I personally think that CITGM would have a much higher value if it would be green in average even if the versions tested are not all up to date. The point is that they should still reflect most of the user basis even if they are older. Let us get more modules in and have a better guarantee because of that and not because of the newest version.
We should use a lookup table for the newest versions though e.g. once each two month. Ideally CITGM could use something like greenkeeper.io but I do not see a trivial way to implement that. Even though it would also not help against flaky test suites.
I agree we need to figure out how to let more people run this usefully. To be useful it needs to be green most of the time when people need/want to run it. It would be interesting to see if a version with fixed module versions would be more stable or not.

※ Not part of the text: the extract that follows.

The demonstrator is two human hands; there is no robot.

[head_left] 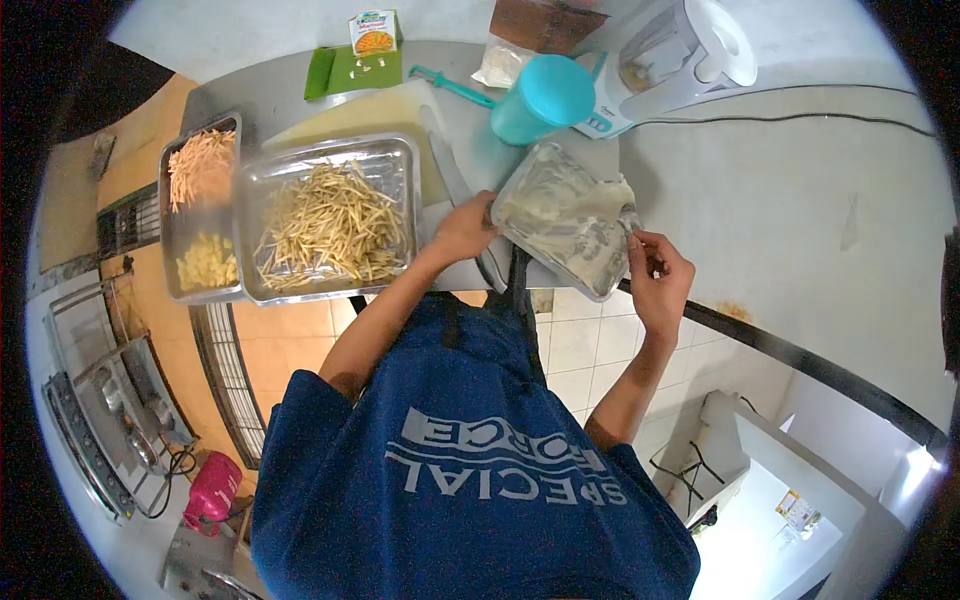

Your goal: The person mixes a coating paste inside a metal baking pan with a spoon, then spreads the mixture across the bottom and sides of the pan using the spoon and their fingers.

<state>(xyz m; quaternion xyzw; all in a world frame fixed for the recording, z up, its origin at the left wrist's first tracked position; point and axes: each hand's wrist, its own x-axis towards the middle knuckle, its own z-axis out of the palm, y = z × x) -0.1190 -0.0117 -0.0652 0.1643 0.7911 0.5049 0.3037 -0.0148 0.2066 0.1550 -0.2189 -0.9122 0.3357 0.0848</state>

Running something like a "stable" and "canary" where new versions of modules get promoted from "canary" to "stable" once they have passed for some period of time is a model that might balance the need to test new versions of modules while also allowing it to be more broadly used.
I once again am going to push back on this.
As the person who is doing the majority of the work with CITGM, the majority of the updates to the lookup.json and is one of the primary people using the tool day to day. I am not convinced that we would keep the lookup table up to date and am concerned that it would fall back on me to maintain it.
We do get failures, and it is a mixed bag of reasons.
Currently the majority of failures have been due to flakes or infra issues on our side. In fact, the 6.x line is for the most part green on citgm.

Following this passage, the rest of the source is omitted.